Items with * are done.
o test for FIELDSEP:
default, input and output
supplied as plain string, input and output
supplied as pattern with missing string version
supplied as pattern with supplied string version
o Perhaps when a FIELDSEP and FIELDSEPSTR are both supplied, module
should check to make sure string matches pattern?
o append should have a version that takes a hash
* Should support databases in which fields past the nth are optional
o should have a record ->set method so that fields can be set when
their names are not known at compile time
* At present, subclassing the record class is impossible, because you
don't know what to name the subclass. RECBASECLASS does not solve
this. Instead, the ->new call should be allowed to specify the
class name for the record class, say My::Record::Class. If the
author of My::Record::Class wants to set @My::Record::Class::ISA to
contain UPenn::ISC::FlatFile::Rec, they can do that.
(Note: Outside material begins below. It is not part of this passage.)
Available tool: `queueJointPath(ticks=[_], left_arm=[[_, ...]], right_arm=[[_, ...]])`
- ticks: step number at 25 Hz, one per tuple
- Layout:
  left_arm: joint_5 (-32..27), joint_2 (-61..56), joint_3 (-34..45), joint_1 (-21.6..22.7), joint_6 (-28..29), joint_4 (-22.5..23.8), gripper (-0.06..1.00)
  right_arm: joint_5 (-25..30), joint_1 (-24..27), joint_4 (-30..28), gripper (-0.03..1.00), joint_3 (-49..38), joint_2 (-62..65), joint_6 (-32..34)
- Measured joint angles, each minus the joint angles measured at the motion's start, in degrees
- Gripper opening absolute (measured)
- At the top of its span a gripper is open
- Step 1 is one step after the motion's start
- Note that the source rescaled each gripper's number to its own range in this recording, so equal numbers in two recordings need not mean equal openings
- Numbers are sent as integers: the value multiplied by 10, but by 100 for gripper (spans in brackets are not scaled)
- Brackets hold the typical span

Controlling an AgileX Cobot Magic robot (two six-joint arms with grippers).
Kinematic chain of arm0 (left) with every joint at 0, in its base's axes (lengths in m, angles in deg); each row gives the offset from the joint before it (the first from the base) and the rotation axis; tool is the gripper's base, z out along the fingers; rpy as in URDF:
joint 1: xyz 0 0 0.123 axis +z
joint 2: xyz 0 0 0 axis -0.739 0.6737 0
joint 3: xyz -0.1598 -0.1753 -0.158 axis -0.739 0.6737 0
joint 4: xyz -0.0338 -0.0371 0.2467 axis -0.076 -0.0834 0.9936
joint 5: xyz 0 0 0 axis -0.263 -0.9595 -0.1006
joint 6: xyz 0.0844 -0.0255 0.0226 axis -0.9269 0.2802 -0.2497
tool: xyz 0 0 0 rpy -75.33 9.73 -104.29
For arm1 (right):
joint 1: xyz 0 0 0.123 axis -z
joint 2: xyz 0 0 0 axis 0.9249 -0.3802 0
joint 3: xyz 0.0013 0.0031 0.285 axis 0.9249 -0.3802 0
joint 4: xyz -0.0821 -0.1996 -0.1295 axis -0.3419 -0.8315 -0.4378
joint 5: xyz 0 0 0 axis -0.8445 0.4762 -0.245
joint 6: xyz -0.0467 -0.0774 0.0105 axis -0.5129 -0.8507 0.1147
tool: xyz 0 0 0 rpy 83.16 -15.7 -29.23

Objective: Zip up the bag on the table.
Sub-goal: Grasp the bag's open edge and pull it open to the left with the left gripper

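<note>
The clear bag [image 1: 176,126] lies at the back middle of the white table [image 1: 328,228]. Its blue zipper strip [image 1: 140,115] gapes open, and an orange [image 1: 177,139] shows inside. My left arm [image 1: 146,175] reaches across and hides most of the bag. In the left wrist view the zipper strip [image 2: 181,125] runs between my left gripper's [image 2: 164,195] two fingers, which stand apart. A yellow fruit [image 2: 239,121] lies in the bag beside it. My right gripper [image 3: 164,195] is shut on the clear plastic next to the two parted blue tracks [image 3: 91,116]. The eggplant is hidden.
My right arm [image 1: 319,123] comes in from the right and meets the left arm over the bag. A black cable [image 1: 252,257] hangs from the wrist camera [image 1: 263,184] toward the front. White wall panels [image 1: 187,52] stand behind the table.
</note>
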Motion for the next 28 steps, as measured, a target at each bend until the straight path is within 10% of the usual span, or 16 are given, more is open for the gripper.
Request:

o Clinton Pierce says that ->delete should take a list of records, so
that one can $db->delete($db->lookup(...)).
o Scalar context returns from ->lookup and ->c_lookup. Consensus on
IRC was that it should return the first matching record.
o The field-access methods are inserted directly into RECCLASS; is
this appropriate? Perhaps there should be two class parameters: one
class is the place that the methods are generated into, and one is
the class from which records are actually created.
o Comment syntax; some of these files have comments in them
* Document Subclasses better. Document new Subclass->lookup and
Subclass->c_lookup usage
o Need better control over open routines. User may need to supply
already-open, locked filehandle, for example. How does this work in
conjunction with the writing strategy of
create-a-new-file-and-rename-it? How can we accomodate user locking
strategies?
o ->new(FILE => undef) returns bad error message: "required key FILE missing".
* The garbage collection problems may be insurmountable. But even if
not:
o Suppose one does
($a) = File->lookup(color => "red");
($b) = File->lookup(color => "red");
$a->set_color("green");
is($b->color, "green");
It should work, but in the 0.03 design it cannot be made to
work. Add a test for this.
* Convert I/O system to use Tie::File instead of doing everything manually
o Now how do you get back the old semantics that would write a new
file and then atomically rename it atop the old one?